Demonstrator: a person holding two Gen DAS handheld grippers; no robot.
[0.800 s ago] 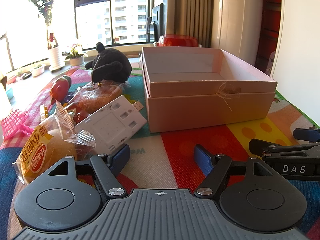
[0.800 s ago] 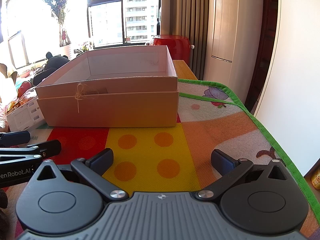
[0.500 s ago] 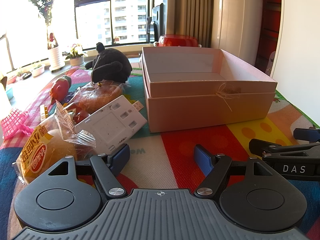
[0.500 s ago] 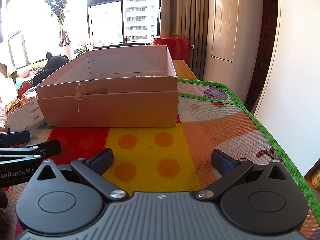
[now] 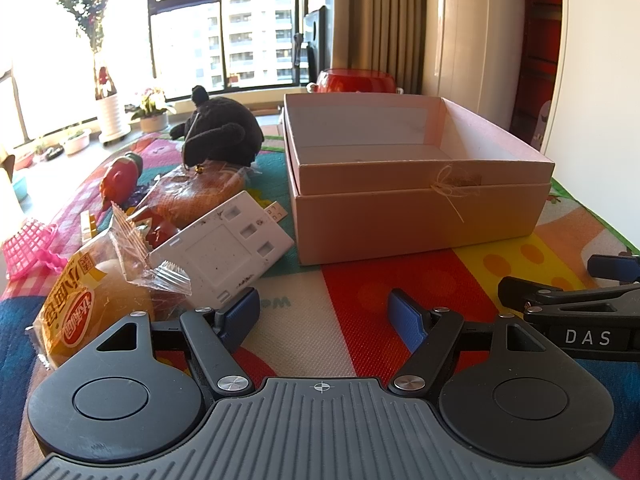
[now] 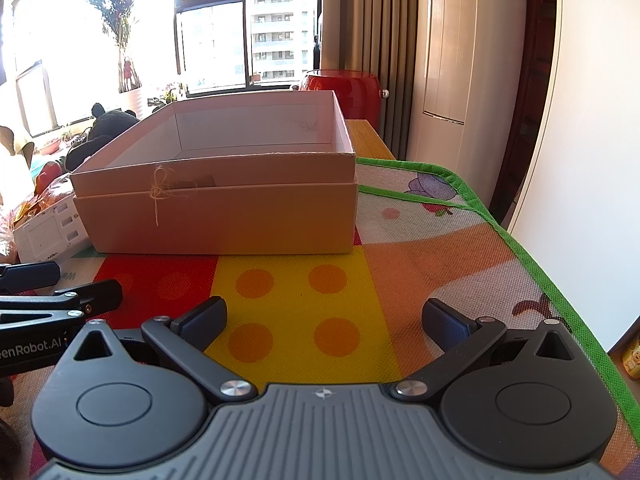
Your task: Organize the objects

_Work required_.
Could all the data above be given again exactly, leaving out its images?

_Solution for this problem_.
Demonstrator: a person holding two Gen DAS handheld grippers; no robot.
[0.800 s ago] 
[0.800 s ago] 
[0.500 s ago] 
[0.500 s ago] 
[now] 
[now] 
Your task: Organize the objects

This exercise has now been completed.